# TASK INSTRUCTIONS:
This exercise needs the listing below duplicated exactly.

# SOURCE DATA:

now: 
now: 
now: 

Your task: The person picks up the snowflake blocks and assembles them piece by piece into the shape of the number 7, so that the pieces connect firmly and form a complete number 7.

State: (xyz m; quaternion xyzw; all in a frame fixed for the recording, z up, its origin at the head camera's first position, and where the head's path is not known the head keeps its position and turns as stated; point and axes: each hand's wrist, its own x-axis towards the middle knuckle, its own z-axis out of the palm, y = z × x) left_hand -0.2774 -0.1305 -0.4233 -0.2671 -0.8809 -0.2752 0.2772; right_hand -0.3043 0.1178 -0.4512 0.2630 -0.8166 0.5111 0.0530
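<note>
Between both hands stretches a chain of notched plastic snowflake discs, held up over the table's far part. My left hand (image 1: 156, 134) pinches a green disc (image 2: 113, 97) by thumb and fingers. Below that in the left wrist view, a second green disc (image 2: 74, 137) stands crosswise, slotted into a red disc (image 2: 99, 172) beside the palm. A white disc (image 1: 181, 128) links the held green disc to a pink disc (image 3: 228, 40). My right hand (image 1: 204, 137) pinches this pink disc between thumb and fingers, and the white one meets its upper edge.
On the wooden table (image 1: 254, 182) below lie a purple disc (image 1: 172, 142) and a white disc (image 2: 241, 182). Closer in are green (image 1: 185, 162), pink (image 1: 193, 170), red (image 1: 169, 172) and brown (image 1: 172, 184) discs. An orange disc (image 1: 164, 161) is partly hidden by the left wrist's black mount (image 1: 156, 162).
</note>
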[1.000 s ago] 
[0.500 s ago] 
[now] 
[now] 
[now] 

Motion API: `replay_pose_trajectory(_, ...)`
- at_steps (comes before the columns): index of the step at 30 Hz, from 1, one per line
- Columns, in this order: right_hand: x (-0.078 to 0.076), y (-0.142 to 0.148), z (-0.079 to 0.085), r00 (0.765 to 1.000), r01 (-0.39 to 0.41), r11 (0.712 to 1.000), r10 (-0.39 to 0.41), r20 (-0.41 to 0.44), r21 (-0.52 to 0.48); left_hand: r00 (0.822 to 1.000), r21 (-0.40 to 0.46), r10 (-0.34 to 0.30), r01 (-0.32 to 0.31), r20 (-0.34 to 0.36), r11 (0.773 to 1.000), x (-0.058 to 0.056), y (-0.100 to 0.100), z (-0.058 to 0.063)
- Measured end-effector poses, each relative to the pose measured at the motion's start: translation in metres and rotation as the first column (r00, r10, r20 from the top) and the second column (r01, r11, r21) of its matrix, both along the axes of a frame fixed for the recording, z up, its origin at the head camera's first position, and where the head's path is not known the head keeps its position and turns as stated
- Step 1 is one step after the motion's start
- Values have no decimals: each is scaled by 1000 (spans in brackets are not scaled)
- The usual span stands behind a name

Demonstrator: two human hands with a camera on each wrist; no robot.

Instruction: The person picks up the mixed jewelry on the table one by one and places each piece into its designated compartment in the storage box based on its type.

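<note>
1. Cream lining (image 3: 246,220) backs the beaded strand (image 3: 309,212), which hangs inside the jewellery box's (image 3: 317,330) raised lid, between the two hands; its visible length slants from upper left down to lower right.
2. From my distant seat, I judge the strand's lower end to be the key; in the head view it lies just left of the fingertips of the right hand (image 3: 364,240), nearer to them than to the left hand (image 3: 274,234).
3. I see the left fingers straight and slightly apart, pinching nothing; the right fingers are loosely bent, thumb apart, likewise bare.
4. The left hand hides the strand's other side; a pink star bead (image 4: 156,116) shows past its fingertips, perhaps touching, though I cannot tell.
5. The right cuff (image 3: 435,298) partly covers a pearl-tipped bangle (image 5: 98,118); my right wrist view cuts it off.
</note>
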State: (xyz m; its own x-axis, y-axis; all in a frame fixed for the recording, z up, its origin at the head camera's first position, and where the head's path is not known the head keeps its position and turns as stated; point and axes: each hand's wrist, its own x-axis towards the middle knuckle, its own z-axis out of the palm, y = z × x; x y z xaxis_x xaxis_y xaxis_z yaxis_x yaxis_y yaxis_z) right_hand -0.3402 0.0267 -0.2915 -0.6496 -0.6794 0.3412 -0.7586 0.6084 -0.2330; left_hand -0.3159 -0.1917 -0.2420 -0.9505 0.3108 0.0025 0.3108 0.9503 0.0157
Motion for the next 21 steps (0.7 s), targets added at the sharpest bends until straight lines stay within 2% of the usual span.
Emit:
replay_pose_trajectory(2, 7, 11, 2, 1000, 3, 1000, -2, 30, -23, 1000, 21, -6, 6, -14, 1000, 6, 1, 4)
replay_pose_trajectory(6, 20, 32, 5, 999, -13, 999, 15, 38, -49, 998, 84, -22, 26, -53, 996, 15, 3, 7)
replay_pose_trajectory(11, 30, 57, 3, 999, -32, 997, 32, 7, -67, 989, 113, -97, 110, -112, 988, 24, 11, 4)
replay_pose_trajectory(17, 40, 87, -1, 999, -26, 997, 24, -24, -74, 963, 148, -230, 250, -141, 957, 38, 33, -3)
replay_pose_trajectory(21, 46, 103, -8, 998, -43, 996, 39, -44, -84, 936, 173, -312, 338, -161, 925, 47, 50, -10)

# TASK SOLUTION:
now: 
now: 
now: 

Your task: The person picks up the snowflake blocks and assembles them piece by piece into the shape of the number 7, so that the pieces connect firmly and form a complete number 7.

State: (xyz m; quaternion xyzw; all in a frame fixed for the recording, z up, its origin at the head camera's first position, and where the head's path is not known the head keeps its position and turns as stated; point and axes: each hand's wrist, its own x-axis towards the middle knuckle, its own z-axis out of the palm, y = z × x) left_hand -0.2774 -0.1305 -0.4233 -0.2671 -0.8809 -0.2752 0.2772; right_hand -0.3043 0.1178 -0.4512 0.2630 -0.8166 0.5111 0.0530
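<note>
Between both hands stretches a chain of notched plastic snowflake discs, held up over the table's far part. My left hand (image 1: 156, 134) pinches a green disc (image 2: 113, 97) by thumb and fingers. Below that in the left wrist view, a second green disc (image 2: 74, 137) stands crosswise, slotted into a red disc (image 2: 99, 172) beside the palm. A white disc (image 1: 181, 128) links the held green disc to a pink disc (image 3: 228, 40). My right hand (image 1: 204, 137) pinches this pink disc between thumb and fingers, and the white one meets its upper edge.
On the wooden table (image 1: 254, 182) below lie a purple disc (image 1: 172, 142) and a white disc (image 2: 241, 182). Closer in are green (image 1: 185, 162), pink (image 1: 193, 170), red (image 1: 169, 172) and brown (image 1: 172, 184) discs. An orange disc (image 1: 164, 161) is partly hidden by the left wrist's black mount (image 1: 156, 162).
</note>
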[1.000 s ago] 
[0.500 s ago] 
[now] 
[now] 
[now] 

Motion API: `replay_pose_trajectory(_, ...)`
- at_steps (comes before the columns): index of the step at 30 Hz, from 1, one per line
- Columns, in this order: right_hand: x (-0.078 to 0.076), y (-0.142 to 0.148), z (-0.079 to 0.085), r00 (0.765 to 1.000), r01 (-0.39 to 0.41), r11 (0.712 to 1.000), r10 (-0.39 to 0.41), r20 (-0.41 to 0.44), r21 (-0.52 to 0.48); left_hand: r00 (0.822 to 1.000), r21 (-0.40 to 0.46), r10 (-0.34 to 0.30), r01 (-0.32 to 0.31), r20 (-0.34 to 0.36), r11 (0.773 to 1.000), x (-0.058 to 0.056), y (-0.100 to 0.100), z (-0.058 to 0.063)
- Measured end-effector poses, each relative to the pose measured at the motion's start: translation in metres and rotation as the first column (r00, r10, r20 from the top) and the second column (r01, r11, r21) of its matrix, both along the axes of a frame fixed for the recording, z up, its origin at the head camera's first position, and where the head's path is not known the head keeps its position and turns as stated
- Step 1 is one step after the motion's start
- Values have no decimals: each is scaled by 1000 (spans in brackets are not scaled)
- The usual span stands behind a name

Demonstrator: two human hands with a camera on each wrist; no robot.

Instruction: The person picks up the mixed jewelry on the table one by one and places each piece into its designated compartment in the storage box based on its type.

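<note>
1. Cream lining (image 3: 246,220) backs the beaded strand (image 3: 309,212), which hangs inside the jewellery box's (image 3: 317,330) raised lid, between the two hands; its visible length slants from upper left down to lower right.
2. From my distant seat, I judge the strand's lower end to be the key; in the head view it lies just left of the fingertips of the right hand (image 3: 364,240), nearer to them than to the left hand (image 3: 274,234).
3. I see the left fingers straight and slightly apart, pinching nothing; the right fingers are loosely bent, thumb apart, likewise bare.
4. The left hand hides the strand's other side; a pink star bead (image 4: 156,116) shows past its fingertips, perhaps touching, though I cannot tell.
5. The right cuff (image 3: 435,298) partly covers a pearl-tipped bangle (image 5: 98,118); my right wrist view cuts it off.
</note>
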State: (xyz m; its own x-axis, y-axis; all in a frame fixed for the recording, z up, its origin at the head camera's first position, and where the head's path is not known the head keeps its position and turns as stated; point and axes: each hand's wrist, its own x-axis towards the middle knuckle, its own z-axis out of the palm, y = z × x; x y z xaxis_x xaxis_y xaxis_z yaxis_x yaxis_y yaxis_z) right_hand -0.3402 0.0267 -0.2915 -0.6496 -0.6794 0.3412 -0.7586 0.6084 -0.2330; left_hand -0.3159 -0.1917 -0.2420 -0.9505 0.3108 0.0025 0.3108 0.9503 0.0157
Motion for the next 21 steps (0.7 s), targets added at the sharpest bends until straight lines stay within 2% of the usual span.
Emit:
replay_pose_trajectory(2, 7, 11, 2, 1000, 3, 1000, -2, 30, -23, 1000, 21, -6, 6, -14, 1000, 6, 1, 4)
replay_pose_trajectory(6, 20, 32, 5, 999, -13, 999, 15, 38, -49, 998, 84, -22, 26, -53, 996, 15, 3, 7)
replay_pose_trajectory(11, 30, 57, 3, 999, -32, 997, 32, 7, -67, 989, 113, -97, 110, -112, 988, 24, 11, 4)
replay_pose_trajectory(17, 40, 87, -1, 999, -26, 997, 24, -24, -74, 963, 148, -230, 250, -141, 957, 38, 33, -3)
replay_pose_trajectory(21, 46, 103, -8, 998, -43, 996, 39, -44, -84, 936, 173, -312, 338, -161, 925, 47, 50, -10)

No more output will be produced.